> [WORK TO COMPLETE]
Produce a verbatim transcription of the entries, with all pictures omitted.

> [Records from a collection]

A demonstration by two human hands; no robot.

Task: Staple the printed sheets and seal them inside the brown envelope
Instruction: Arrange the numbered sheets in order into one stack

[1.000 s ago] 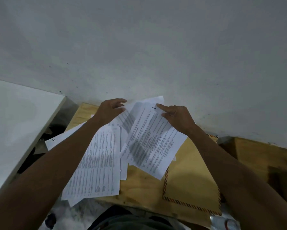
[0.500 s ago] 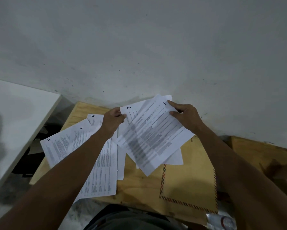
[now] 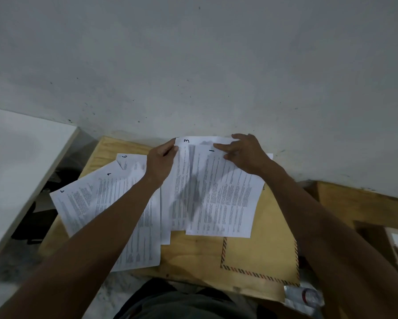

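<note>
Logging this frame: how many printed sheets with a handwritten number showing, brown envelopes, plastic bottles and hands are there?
printed sheets, number showing: 5
brown envelope: 1
plastic bottle: 1
hands, left hand and right hand: 2
Total: 9
Further sheets may lie hidden underneath.

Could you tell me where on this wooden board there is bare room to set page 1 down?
Bare wood lies between the spread sheets and the brown envelope, toward the near edge. The board's left side is crowded with overlapping pages; sheet 1 overlaps the envelope's top.
</note>
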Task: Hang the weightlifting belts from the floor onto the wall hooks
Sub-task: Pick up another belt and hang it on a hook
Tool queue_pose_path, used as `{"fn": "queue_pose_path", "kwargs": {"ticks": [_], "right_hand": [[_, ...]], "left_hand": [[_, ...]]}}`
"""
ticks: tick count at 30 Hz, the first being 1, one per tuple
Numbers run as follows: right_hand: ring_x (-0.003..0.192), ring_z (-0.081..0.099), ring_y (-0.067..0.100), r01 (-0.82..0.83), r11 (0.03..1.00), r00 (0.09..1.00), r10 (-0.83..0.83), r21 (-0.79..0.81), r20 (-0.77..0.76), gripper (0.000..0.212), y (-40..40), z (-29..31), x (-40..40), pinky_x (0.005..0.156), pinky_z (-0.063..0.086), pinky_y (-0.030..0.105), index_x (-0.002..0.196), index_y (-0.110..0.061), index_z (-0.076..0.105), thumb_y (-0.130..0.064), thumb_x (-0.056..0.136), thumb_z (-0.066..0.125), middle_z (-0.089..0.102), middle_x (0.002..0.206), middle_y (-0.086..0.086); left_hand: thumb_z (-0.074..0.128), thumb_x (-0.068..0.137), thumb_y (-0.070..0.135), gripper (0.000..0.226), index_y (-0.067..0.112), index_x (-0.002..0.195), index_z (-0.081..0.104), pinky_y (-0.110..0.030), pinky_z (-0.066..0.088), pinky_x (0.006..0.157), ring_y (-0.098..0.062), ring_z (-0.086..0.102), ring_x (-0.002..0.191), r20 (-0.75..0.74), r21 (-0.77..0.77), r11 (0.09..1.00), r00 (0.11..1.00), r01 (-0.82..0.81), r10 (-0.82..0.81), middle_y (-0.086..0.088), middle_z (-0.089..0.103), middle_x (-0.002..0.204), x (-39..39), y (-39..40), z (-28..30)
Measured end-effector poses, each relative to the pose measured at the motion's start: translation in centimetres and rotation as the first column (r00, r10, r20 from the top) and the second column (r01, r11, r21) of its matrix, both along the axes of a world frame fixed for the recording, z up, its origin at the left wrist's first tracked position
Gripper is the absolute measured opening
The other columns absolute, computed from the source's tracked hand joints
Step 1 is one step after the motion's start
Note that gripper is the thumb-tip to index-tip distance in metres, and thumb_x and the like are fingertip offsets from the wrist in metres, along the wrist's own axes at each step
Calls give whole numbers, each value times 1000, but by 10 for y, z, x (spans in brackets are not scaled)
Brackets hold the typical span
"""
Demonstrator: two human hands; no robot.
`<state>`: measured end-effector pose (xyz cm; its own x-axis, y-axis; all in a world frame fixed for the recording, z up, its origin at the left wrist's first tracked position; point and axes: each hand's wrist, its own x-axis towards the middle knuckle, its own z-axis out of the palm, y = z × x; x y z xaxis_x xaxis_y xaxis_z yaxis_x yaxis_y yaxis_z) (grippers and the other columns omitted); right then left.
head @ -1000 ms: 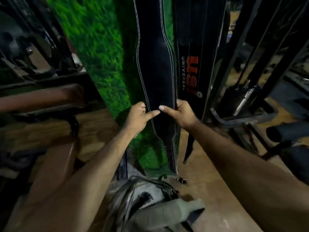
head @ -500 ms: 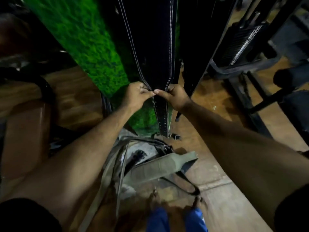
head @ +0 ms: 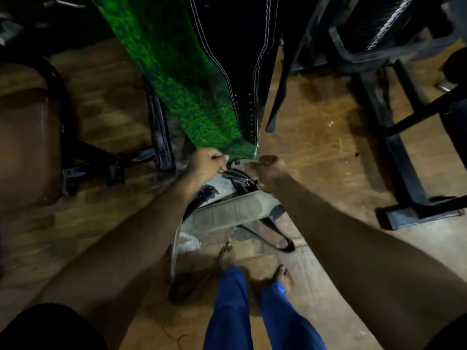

> [RESPONSE TO THE TASK]
A demonstration by two human hands; no robot.

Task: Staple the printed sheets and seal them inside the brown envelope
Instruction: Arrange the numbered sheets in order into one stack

[1.000 s ago] 
[0.500 s ago] 
[now] 

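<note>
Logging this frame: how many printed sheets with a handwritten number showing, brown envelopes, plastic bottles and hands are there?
printed sheets, number showing: 5
brown envelope: 1
plastic bottle: 1
hands, left hand and right hand: 2
Total: 9
Further sheets may lie hidden underneath.

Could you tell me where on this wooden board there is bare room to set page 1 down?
Bare wood lies between the spread sheets and the brown envelope, toward the near edge. The board's left side is crowded with overlapping pages; sheet 1 overlaps the envelope's top.
</note>
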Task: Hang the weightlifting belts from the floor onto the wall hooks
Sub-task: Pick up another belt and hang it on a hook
Tool queue_pose_path, used as `{"fn": "queue_pose_path", "kwargs": {"ticks": [_], "right_hand": [[_, ...]], "left_hand": [[_, ...]]}}`
"""
ticks: tick count at 30 Hz, the first being 1, one per tuple
Numbers run as follows: right_hand: ring_x (-0.003..0.192), ring_z (-0.081..0.099), ring_y (-0.067..0.100), r01 (-0.82..0.83), r11 (0.03..1.00), r00 (0.09..1.00), r10 (-0.83..0.83), r21 (-0.79..0.81), r20 (-0.77..0.76), gripper (0.000..0.212), y (-40..40), z (-29..31), x (-40..40), pinky_x (0.005..0.156), pinky_z (-0.063..0.086), pinky_y (-0.030..0.105), index_x (-0.002..0.196), index_y (-0.110..0.061), index_z (-0.076..0.105), thumb_y (-0.130..0.064), thumb_x (-0.056..0.136), thumb_z (-0.066..0.125), middle_z (-0.089..0.102), middle_x (0.002..0.206), middle_y (-0.086..0.086); left_hand: thumb_z (-0.074..0.128), thumb_x (-0.068..0.137), thumb_y (-0.070..0.135), gripper (0.000..0.226), index_y (-0.067..0.112), index_x (-0.002..0.195), index_z (-0.081..0.104), pinky_y (-0.110..0.030), pinky_z (-0.066..0.088), pinky_x (0.006..0.157), ring_y (-0.098..0.062), ring_z (-0.086..0.102), ring_x (-0.002..0.191), r20 (-0.75..0.74), r21 (-0.77..0.77), r11 (0.09..1.00), r00 (0.11..1.00), r01 (-0.82..0.81), r10 (-0.82..0.81), middle_y (-0.086..0.088), middle_z (-0.089..0.103), middle_x (-0.002..0.204), x (-39..39), y (-39..40), z (-28..30)
Measured end-effector poses, each relative to the pose measured at the motion's start: translation in centimetres and rotation as the first column (r00, r10, r20 from the top) and the second column (r01, r11, r21) of its matrix, both along the axes of a world frame fixed for the recording, z up, its origin at the left wrist's first tracked position
Gripper is the absolute measured opening
The other columns absolute, computed from the source's tracked hand joints
Step 1 is one step after the motion's start
Note that gripper is the thumb-tip to index-tip distance in metres, and thumb_x and the like are fingertip offsets from the wrist in metres, along the wrist's own axes at each step
Calls give whole numbers, each value times 1000, but by 10 for y, z, x (spans in brackets are not scaled)
Brackets hold the typical span
"""
Demonstrator: two human hands; no robot.
`<state>`: measured end-effector pose (xyz cm; its own x-axis, y-axis; all in a world frame fixed for the recording, z up, its origin at the left wrist's first tracked position; point and axes: each hand's wrist, its own x-axis towards the middle knuckle, its own z-axis out of the palm, y = z × x; x y z xaxis_x xaxis_y xaxis_z yaxis_x yaxis_y yaxis_z) (grippers and the other columns omitted); right then left.
head @ -1000 ms: 
head @ -500 ms: 
head @ +0 ms: 

That's the answer, with nothing more to add.